Welkom in Zuidhorn, Wonen, Winkelen, Westerkwartier

Column van Piety: De vrouw die wist wat ze wilde

Door : Piety Veenema
Datum : 7 november 2019
Foto piety grijs haar en profile

Ze woonde al 28 jaar in de straat schuin achter ons. Sinds 2003 alleen.
Dit voorjaar belde ik aan. Stilte. Door de steeg liep ik naar de bel bij haar achterdeur. Weer bleef het stil. ‘Ze is al een tijdje bedlegerig,’ zei de buurman. ‘ De deur is los, loop maar gewoon door naar de woonkeuken.’

Daar lag ze. Prinsheerlijk in bed. Deken tot aan haar kin. Het grijze haar opgestoken. Bril op. Heldere kraaloogjes. ‘Aha, daar ben je weer,’ zei ze. ‘Geef om vrijheid.’
‘Ja, het is weer zover. De collecte van Amnesty International.’
‘Gezellig,’ zei ze. En we haalden herinneringen op: aan alle keren dat ik – sinds 2006 – met de collectebus bij haar kwam. Meestal op de vroege avond. ‘Kom binnen,’ zei ze dan. ‘Even bijpraten.’  Dat werd minstens een halfuur, met koffie en chocolaatjes.
Altijd belangstellend naar het wel en wee van buurtgenoten. En ze sprak veel over Jan die zij – na zijn hersenbloeding – viereneenhalf jaar elke dag met de taxi bezocht in het verpleeghuis.
Wat was ze trots op haar dochters en kleinkinderen. En wat was ze enthousiast over mijn  “Ode aan Beatrix” in het krantje van de Oranjevereniging in 2012. ‘Ik heb het naar het Koningshuis gestuurd,’ riep ze  vanaf haar scootmobiel. Later liet ze me verguld het bedankkaartje zien: Hartelijk dank voor uw vriendelijke bericht.
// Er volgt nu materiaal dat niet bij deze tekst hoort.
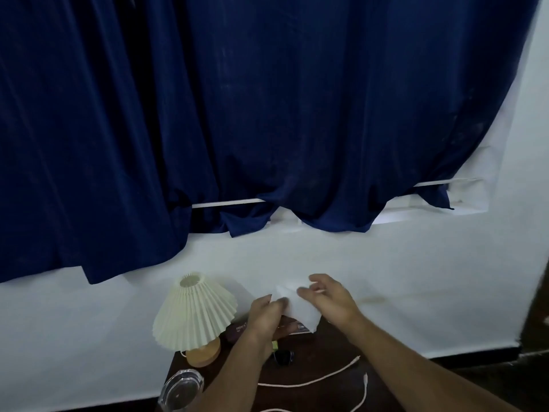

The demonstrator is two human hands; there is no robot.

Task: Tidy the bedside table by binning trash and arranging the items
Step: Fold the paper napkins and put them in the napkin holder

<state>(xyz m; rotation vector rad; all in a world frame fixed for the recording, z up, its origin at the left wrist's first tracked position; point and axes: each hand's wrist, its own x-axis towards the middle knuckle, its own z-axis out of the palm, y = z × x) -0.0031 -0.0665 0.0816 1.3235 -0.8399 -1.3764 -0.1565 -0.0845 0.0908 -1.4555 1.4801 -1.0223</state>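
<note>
Above the dark wooden bedside table [335, 346], my left hand [264, 315] pinches the lower left edge of a white tissue [300, 307]. My right hand [329, 298] hovers at the tissue's upper right with fingers spread; I cannot tell if it grips the sheet. A cream pleated lamp [193, 313] on a wooden base stands at the table's left. Behind my left hand lies a brown book or packet [237, 328]. On the tabletop rest dark sunglasses [283, 357], a small green item [274, 344], a white cable [323, 379] and a clear glass ashtray [181, 389].
A dark blue curtain [237, 114] hangs over the window above the table. The white wall [416, 278] runs behind it, with a dark floor strip [475, 361] at the right and a dark doorframe edge [537, 307] at the far right.
</note>
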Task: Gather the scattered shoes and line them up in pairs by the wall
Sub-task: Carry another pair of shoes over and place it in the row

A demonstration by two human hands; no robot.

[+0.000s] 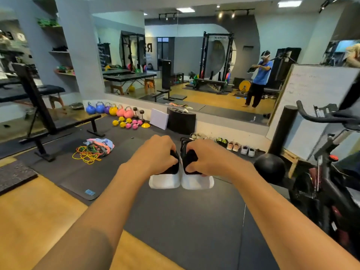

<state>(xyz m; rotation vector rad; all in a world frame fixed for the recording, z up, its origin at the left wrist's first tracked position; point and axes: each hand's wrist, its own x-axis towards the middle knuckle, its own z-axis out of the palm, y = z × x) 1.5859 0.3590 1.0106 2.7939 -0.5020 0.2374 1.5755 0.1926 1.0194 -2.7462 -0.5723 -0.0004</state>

Keurig verzorgd. Krachtig. Een pittige dame die wist wat ze wilde. Ook in de liefde: Ze wilde die “langpoot” Jan,  zei ze schaterend, die ze had ontmoet op een zangconcours.
Later runde ze - naast haar gezin-  samen met Jan jarenlang de kruidenierswinkel in het dorp.
Ze wist ook precies wat ze niet wilde nadat ze van de trap gegleden was: absoluut niet naar een verzorgingshuis. ‘In m’n eigen omgeving! Bij de foto’s van m’n dierbaren!’
Ze wilde haar  94ste verjaardag halen. Op 26 november. ‘Ik ben wel moe en vergeet ook veel. Verder gaat het wel goed, hoor. En ik heb Thuiszorg.’

Sinds die AI-collecte keek ik regelmatig even om het hoekje, vooral in die warme zomer. Maar zij had het onder haar deken nooit te warm. Het bed was haar heilig. ‘Wat lief dat je komt,’ zei ze vaak. ‘Daar doe je goed aan.’  
Slechts één keer, op 19 september, trof ik haar in de zitkamer: puzzelboekje op schoot, een in muizenhapjes gesneden krentenbol. Het smaakte haar niet.
‘Warm eten wil ze ook niet meer,’ zei de Thuiszorgmedewerkster. ‘Daar hebben we ons maar bij neergelegd, ze drinkt alleen nog. We komen nu zes keer overdag en ’s nachts twee keer.’

Gaandeweg werd ze steeds smaller, herinnerde zich steeds minder. Van ‘Piety en je’  werd ik ‘u en mevrouw.’ En ze noemde mijn achternaam, maar niet op dinsdagmiddag 22 oktober. ‘Ah, daar bent u weer.’  We spraken alleen nog over Jan en het zangconcours.
Heb ik er goed aan gedaan om voor haar te zingen? Dit was niet gepland. Het gebeurde gewoon. “De Heer is mijn herder”  en “De Heer zij ere.” En het zondagsschoollied dat ik als tienjarige leerde: “Eens zal ik Hem gelijk zijn. Eenmaal zullen… sneeuwwitte kleed’ren mij wachten.’

‘Mooi,’ fluisterde ze na elk lied en leek steeds even weg te glijden. Het kaarsje is bijna opgebrand dacht ik, terwijl ik haar wang streelde en ze haar kraaloogjes opsloeg. Die waren dof.

De volgende dag is ze voorgoed weggegleden. Heel stilletjes.
Dag lieve achterbuurvrouw. Ik ga u missen.